Уильям медленно повернулся к нему и покачал головой.
– Как ты стал таким мудрым?
– Это у меня в генах. С другой стороны, может быть, и нет. – Алекс пожал плечами и коротко хохотнул.
– Ты хочешь его видеть?
– Ты имеешь в виду как моего «отца»? Сблизиться с ним и все такое?
– Да.
– Кто знает? Надо будет подумать. Сейчас я ненавижу его за то, что он сделал, но, может быть, когда немного приду в себя, то буду чувствовать по-другому. Но, – Алекс вздохнул, – это все равно не имеет значения. Никогда не имело, но я понял это только сейчас.
– Что ты имеешь в виду?
– Ну… помнишь, когда я упал с той лазалки буквально на голову и тебе пришлось мчаться со мной в больницу? – Алекс указал на угол сада.

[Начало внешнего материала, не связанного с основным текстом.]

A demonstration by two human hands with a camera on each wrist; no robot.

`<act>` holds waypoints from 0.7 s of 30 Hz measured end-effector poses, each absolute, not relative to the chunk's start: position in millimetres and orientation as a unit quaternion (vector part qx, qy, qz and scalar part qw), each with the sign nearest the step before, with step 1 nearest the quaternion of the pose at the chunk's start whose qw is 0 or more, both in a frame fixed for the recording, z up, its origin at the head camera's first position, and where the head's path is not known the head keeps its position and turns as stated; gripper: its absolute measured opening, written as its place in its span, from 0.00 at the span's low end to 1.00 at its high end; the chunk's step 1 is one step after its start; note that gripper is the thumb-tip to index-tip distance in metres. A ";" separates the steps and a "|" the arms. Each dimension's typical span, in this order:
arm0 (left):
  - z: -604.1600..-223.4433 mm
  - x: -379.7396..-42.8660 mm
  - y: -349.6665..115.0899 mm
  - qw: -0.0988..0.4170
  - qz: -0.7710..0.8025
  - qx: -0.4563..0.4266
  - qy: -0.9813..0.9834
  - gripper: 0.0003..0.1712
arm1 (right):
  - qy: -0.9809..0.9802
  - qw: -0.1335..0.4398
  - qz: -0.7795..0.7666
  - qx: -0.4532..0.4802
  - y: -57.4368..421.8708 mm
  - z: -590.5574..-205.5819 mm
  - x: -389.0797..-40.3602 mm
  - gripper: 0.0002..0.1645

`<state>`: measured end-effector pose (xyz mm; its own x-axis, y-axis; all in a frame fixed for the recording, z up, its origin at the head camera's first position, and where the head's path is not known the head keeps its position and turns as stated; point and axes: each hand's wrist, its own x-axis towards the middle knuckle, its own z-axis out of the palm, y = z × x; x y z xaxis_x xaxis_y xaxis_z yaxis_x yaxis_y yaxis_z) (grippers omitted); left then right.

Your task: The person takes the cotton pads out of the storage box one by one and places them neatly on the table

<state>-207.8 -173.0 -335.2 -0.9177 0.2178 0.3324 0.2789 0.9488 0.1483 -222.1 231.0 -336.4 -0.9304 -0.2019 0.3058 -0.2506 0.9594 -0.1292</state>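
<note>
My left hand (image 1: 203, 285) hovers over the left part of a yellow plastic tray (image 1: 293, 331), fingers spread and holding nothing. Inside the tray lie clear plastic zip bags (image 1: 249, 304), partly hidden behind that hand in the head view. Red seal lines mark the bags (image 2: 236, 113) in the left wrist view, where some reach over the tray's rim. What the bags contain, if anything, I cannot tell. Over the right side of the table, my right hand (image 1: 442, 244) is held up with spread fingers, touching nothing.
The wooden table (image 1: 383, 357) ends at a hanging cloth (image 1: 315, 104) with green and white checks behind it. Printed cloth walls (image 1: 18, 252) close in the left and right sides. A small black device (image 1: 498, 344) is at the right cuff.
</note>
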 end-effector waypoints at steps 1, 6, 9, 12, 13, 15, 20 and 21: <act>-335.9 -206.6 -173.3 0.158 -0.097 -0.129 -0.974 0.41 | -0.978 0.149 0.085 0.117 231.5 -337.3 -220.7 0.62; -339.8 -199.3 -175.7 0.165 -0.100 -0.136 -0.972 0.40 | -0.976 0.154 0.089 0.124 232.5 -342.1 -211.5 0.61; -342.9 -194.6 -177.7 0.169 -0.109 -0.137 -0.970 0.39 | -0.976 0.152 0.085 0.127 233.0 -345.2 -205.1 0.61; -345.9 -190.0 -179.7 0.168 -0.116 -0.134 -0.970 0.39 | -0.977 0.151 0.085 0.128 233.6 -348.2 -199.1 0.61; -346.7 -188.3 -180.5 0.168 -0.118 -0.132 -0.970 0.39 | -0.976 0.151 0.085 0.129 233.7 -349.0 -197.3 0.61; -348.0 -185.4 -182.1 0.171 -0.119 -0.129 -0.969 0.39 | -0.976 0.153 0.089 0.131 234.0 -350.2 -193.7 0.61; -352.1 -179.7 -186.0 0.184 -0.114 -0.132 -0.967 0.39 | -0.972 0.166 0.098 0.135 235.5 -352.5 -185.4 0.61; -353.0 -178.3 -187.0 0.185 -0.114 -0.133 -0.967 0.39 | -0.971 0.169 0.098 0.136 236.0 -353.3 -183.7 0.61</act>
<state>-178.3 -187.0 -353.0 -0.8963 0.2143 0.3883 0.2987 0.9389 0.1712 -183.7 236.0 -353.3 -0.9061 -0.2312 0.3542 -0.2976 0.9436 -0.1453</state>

– Конечно, помню. Мама была беременна Имми. Я думал, у нее могут начаться роды при виде льющейся из тебя крови.
– А когда ты учил меня ездить на велосипеде? Ты отвел меня к теннисным кортам у дороги и снял стабилизаторы. Потом ты бежал рядом со мной, придерживая меня, отдуваясь и пыхтя, а потом отпустил, и дальше я вихлял сам.
– Помню, – ответил Уильям.
– И тот раз, когда меня не взяли в детскую регбийную команду и я был жутко расстроен. Ты рассказал мне, как сам не прошел отбор в школьную команду по крикету и чувствовал так же, но на следующий год тебя взяли?
– Да, – кивнул Уильям.
– Папа?
– Да?
– Понимаешь, дело в том… – Алекс сунул руку в руку Уильяма и сжал ее. – Ты и есть мой папа.
λ
Тридцать
Джулз ушла вскоре после того, как узнала, что Алекс в порядке, и Хелена решила отложить все прочие разговоры на другой день. То, что ее жизнь разорвана в клочья, меркло в сравнении с известием, что ее сын в безопасности.

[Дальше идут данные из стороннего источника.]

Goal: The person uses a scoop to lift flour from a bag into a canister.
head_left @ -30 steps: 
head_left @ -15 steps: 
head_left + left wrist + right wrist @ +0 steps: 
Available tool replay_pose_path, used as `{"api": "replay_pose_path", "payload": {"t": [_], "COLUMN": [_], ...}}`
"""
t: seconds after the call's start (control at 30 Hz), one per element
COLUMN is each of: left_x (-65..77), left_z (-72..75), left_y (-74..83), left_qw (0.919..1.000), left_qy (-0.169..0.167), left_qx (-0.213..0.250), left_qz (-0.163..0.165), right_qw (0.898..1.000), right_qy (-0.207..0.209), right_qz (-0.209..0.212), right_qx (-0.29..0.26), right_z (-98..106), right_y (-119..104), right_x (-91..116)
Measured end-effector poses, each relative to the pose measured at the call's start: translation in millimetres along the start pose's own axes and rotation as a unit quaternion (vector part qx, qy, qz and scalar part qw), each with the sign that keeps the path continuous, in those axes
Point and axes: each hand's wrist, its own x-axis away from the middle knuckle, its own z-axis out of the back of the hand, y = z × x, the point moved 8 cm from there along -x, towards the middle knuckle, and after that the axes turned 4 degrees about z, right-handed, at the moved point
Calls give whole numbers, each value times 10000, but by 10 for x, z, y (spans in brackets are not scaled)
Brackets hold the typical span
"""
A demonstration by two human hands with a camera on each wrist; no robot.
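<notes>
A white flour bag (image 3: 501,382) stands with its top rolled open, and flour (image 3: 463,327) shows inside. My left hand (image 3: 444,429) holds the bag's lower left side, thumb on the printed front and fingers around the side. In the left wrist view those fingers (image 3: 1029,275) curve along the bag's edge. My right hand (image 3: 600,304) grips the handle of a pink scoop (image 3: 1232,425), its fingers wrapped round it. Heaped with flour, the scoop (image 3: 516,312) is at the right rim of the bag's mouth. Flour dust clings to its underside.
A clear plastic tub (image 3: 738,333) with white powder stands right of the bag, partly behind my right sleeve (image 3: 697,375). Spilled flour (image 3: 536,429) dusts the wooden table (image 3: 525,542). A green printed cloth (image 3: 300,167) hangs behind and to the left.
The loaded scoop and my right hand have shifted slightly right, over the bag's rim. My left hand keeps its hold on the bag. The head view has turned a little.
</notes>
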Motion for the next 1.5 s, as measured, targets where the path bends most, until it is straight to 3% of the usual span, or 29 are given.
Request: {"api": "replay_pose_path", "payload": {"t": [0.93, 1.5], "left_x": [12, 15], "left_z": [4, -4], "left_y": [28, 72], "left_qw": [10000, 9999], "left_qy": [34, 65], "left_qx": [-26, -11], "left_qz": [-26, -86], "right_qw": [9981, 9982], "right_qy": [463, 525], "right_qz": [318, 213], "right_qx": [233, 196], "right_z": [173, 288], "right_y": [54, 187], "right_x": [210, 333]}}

Обзвонив всех, чтобы сообщить, что Алекс в порядке, Хелена пошла наверх и приняла душ. Освежившись, спустилась вниз, чтобы позвонить Ангелине и сказать, что можно привезти Имми и Фреда обратно, как только будет удобно. Ей отчаянно нужно было слышать их голоса. Неумолимая тишина в доме все время напоминала о том, что она потеряла, и о темном будущем, которое ее теперь ждало.

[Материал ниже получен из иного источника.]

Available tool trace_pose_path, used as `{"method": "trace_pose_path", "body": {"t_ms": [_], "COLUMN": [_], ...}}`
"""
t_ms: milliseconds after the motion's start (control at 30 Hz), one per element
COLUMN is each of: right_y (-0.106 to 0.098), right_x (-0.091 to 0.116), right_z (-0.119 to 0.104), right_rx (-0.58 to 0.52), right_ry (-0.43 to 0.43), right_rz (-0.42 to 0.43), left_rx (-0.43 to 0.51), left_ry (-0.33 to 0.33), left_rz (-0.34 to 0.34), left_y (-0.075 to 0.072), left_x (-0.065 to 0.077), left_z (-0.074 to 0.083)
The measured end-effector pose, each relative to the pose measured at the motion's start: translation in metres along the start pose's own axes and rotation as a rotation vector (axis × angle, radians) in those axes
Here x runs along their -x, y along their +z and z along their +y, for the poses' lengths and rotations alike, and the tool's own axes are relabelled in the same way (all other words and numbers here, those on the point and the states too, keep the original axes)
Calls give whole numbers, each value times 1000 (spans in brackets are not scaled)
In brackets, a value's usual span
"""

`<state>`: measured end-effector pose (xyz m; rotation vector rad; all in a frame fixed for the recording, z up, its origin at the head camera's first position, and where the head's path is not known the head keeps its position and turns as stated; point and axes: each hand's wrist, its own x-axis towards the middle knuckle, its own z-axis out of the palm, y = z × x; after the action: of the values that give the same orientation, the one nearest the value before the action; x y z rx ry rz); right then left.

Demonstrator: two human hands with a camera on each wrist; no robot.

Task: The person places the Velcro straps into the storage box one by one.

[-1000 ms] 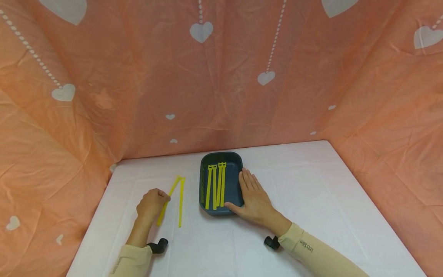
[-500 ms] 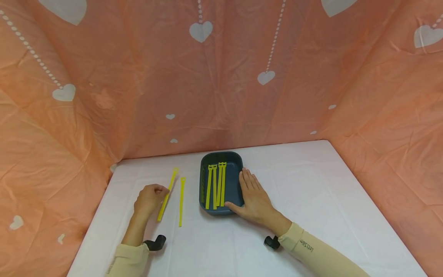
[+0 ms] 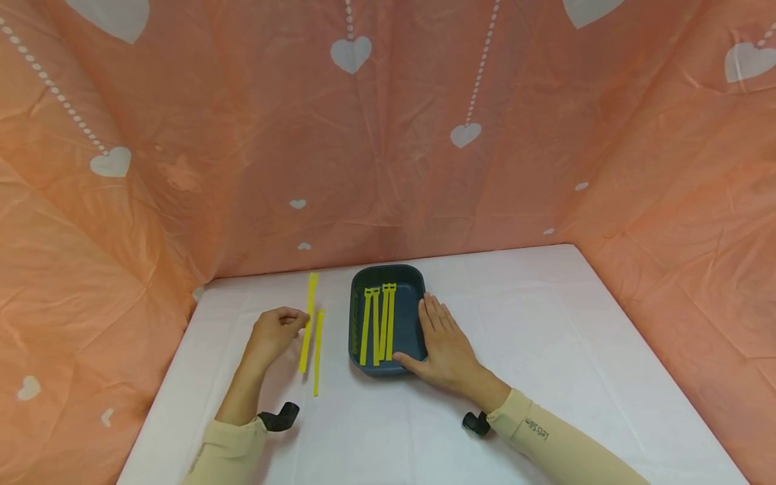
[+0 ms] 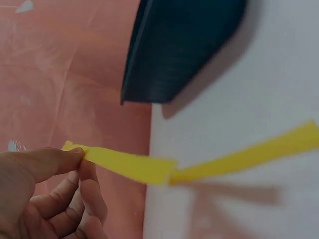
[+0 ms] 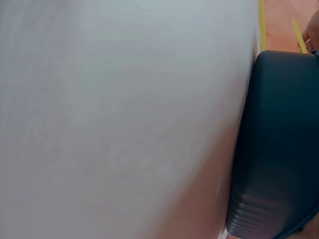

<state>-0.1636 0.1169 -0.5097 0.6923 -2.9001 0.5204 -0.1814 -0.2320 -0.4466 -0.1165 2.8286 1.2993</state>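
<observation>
In the head view my left hand [image 3: 274, 337] pinches a yellow hook-and-loop cable tie [image 3: 306, 350] near its middle, raised above the table with its slotted head pointing away. The left wrist view shows thumb and finger closed on that tie [image 4: 124, 165]. Just right of it, a second yellow cable tie [image 3: 318, 357] lies flat on the table. A dark blue basket [image 3: 413, 327] stands at the centre with several yellow cable ties [image 3: 366, 330] side by side inside. My right hand [image 3: 447, 353] rests with straight fingers along the basket's right side, thumb over the near rim.
A white cloth [image 3: 545, 337] covers the table. Peach curtains [image 3: 388, 168] with white hearts enclose its back and sides. Black wrist cameras [image 3: 280, 417] sit by both cuffs, close to the tabletop.
My left hand has separated one cable tie from the one beside it, raised it, then carried it right and turned it more upright. The right hand and basket stay put.
</observation>
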Motion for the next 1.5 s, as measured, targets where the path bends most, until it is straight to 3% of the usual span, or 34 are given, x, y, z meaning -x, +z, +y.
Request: {"method": "trace_pose_path", "body": {"t_ms": [433,767,1200,1500], "right_y": [2,-1,-1,0], "right_x": [0,-1,-2,-2], "right_z": [3,2,2,2], "right_rx": [-9,-8,-9,-7], "right_ry": [-7,-19,-4,-5], "right_rz": [4,10,-14,-13], "left_rx": [110,91,116,103], "left_ry": [47,81,73,76], "left_rz": [-41,-98,-127,-156], "left_y": [15,34,58,83], "left_x": [-10,-17,-31,-33], "left_z": [34,59,76,85]}}
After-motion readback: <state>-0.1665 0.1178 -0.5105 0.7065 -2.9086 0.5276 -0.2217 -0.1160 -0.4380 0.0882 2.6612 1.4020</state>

Потом Хелена пошла к гамаку и легла, слишком уставшая, чтобы даже думать. Она знала, что ей нужно отдохнуть, чтобы прояснить затуманенный рассудок. Закрыла глаза и задремала, успокоенная мягким покачиванием. Потом услышала, как подъехала машина, и открыла глаза, подумав, что это, наверное, Ангелина с детьми. Она уже поднималась по ступеням, ведущим на террасу, когда из-за угла появился Саша.
– Привет, Хелена.
– Что тебе нужно? – Хелена прошла мимо него в дом.
– Вино подойдет или виски, если у тебя есть, – заявил он, заходя следом за ней на кухню. – Тут, верно, было весело, как запахло жареным? Я как раз зашел в дом проститься с детьми, и Джулз сказала мне, что Уильям знает.
– Можно и так сказать. Или что это были худшие двадцать четыре часа в моей жизни.